Document Type Field Implementation
I added a document type field to the Google Sheets to help distinguish between invoices and receipts. This is essential because documents sent together can vary in type, and categorizing them simplifies management.
The document type is inferred using OpenAI. I updated the prompt to extract this information based on the content of the document. If the parsing service fails to determine the document type, the automation will still attempt to classify it using the AI model.
This classification allows me to filter out any documents that are not invoices directly in Google Sheets. It’s a straightforward way to maintain a clean and organized dataset.

Next Steps in Automation
Once the basic automation is set up, it’s time to consider enhancements. I plan to implement additional features that could further streamline the process. For example, setting up alerts or notifications for processed invoices can help keep track of submissions and approvals.

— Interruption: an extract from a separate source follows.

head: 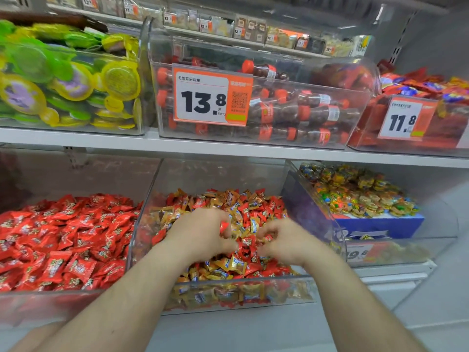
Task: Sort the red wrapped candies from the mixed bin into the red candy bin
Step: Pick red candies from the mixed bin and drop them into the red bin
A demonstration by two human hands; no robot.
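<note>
Head view: both hands are down in the mixed bin (142,224), a clear plastic bin on the lower shelf heaped with red and gold wrapped candies. Left hand (200,233) lies on the heap with its fingers curled, and a red wrapped candy (223,226) shows pinched at its fingertips. Right hand (286,240) sits just beside it toward the bin's right side, fingers bent down into the candies; whether it actually grips one I cannot tell. Between the two hands more red wrappers (247,246) lie on top of the gold ones. Red candy bin (63,237) stands directly left of the mixed bin, touching its side wall, filled with red wrapped candies only. Right of the mixed bin is a bin of multicoloured candies (360,194) piled on a blue box (380,224). On the shelf above the mixed bin stands a bin of cola-bottle sweets (304,110) with an orange price tag (212,97) reading 13.8.
</note>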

Another idea is to integrate a dashboard that provides a visual overview of the invoice data. This can be done using Google Data Studio or similar tools, which can pull directly from the Google Sheets. It enables better insights into spending and can highlight trends over time.

Final Tips and Considerations
Maintaining the automation requires regular checks. It’s important to review the parsing results periodically to ensure data accuracy. Sometimes, the AI may not infer certain values correctly, so having a human in the loop for validation is really important.
Updating the parsing service and OpenAI prompts as new invoice formats are encountered will also keep the automation effective. As your business evolves, so too will your document types and formats, so staying adaptable is key.